Tout est parti, du découpage des plans (tout est en plan séquence) à la couleur (réalisé en noir et blanc) Il n'y a plus aucun artifice. Le film se cantonne à sa substantifique moelle, il ne présente aucune "fantaisie", seul est présent le minima nécessaire pour exister en tant que film. Sur ce point, la réalisation est incroyablement fidèle à ce qu'elle montre. Ces personnages ne vivent plus, ils survivent. Sans doute pas pour longtemps, et, à la manière du cheval que l'on sait en train de mourir dans le tombeau qu'est devenue la grange. Nous savons que le duo familial mourra certainement peu de temps après les dernières images que l'on voit d'eux, face à face, dans l'obscurité (la lumière n'existant plus), la jeune femme refusant de se nourrir. C'est ce cheval qui est certainement le personnage le plus important, à la fois initiateur du récit (anecdote en voix off sur la fin de la vie de Nietzsche) et élément perturbateur. Il ne veut plus bouger, donc les deux fermiers ne peuvent plus aller en ville, ni partir, ce qui les contraint à attendre un miracle, cloîtrés dans ce qui sera certainement leur tombeau à eux aussi.
Ce "presque-plus-rien" fait de ce film, non pas un film long et lent, mais une expérience sur le temps lui-même. Sur ce temps suspendu de l'attente de quelque chose qui ne viendra pas. La sentence de Pascal revient alors: "L'ennui est l'expérience de la sensibilité au temps pur". Confronté à cette lenteur, un rien devient sublime. C'est ce en quoi réside toute la beauté du film  : ces longs plan-séquences, aux mouvements de caméra d'une précision chirurgicale, montrant la beauté des actes simples. Et le paysan mangeant sa pomme de terre de son seul bras valide est l'une des plus belles choses que j'ai vu.

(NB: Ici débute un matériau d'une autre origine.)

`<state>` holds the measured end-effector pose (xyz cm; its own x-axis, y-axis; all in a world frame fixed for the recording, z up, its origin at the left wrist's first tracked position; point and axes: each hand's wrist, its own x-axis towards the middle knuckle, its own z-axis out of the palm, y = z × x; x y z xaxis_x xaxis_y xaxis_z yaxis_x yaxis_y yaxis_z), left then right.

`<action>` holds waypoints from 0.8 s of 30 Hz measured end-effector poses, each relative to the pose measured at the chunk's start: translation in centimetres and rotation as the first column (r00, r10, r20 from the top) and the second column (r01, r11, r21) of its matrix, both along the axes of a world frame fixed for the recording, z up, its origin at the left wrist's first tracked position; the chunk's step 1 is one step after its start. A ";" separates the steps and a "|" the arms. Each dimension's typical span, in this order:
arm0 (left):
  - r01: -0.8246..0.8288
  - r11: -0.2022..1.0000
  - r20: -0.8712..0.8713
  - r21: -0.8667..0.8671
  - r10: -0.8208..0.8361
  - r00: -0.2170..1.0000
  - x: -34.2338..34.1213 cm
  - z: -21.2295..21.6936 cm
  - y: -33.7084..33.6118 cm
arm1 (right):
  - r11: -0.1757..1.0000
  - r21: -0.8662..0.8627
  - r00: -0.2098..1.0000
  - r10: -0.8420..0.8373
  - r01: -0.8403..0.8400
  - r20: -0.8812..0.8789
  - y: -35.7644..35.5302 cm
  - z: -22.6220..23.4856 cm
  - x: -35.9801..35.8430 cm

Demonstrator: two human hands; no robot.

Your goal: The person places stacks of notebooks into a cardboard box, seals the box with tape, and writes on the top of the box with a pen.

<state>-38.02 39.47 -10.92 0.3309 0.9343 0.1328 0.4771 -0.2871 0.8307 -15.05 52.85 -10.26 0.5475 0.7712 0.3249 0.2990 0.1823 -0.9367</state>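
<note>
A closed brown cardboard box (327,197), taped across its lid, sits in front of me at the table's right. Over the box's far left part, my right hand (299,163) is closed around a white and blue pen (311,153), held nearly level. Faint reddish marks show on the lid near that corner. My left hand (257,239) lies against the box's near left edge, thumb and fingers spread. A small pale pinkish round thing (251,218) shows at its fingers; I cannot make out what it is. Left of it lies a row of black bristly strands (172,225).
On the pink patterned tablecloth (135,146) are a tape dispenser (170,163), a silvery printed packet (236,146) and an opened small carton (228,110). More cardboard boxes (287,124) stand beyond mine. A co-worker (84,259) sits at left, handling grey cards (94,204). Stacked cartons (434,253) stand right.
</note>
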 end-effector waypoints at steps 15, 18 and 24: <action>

Dans un entretien, Béla Tarr dit: "A mon sens, le monde ne connaîtra pas de fin. Mais le monde est composé par une multitude d'individus. Et la fin d'une seule vie, c'est déjà la fin d'une partie du monde. " Voilà. Cette fin du monde que le faux prophète vient annoncer est la fin d'une partie du monde. Ce monde c'est celui du cinéma de Béla Tarr. Cette fin, c'est la fin de ce film, qu'il annonce comme étant son dernier, n'ayant plus rien a dire de plus. C'est ce monde de tension humaine, d'action vaine, de désespoir et de tromperie qu'il a mis en place au cours de ses films, Du Nid Familial au Cheval de Turin.


"Je crois qu'à la base de l'Art, il y a avant tout la honte d'être un Homme" disait Gilles Deleuze dans son Abécédaire. C'est sans doute l'expression la plus appropriée pour parler du cinéma de Béla Tarr. Au delà de tout idéal intellectuel, son cinéma nous montre avec cynisme l'être humain en tant qu'être "survivant". La tromperie, la promesse vaine, l'avilissement et le désespoir sont les maîtres mots du cinéma du réalisateur Hongrois qui déclarera ne pas vouloir identifier ses films comme des films philosophiques.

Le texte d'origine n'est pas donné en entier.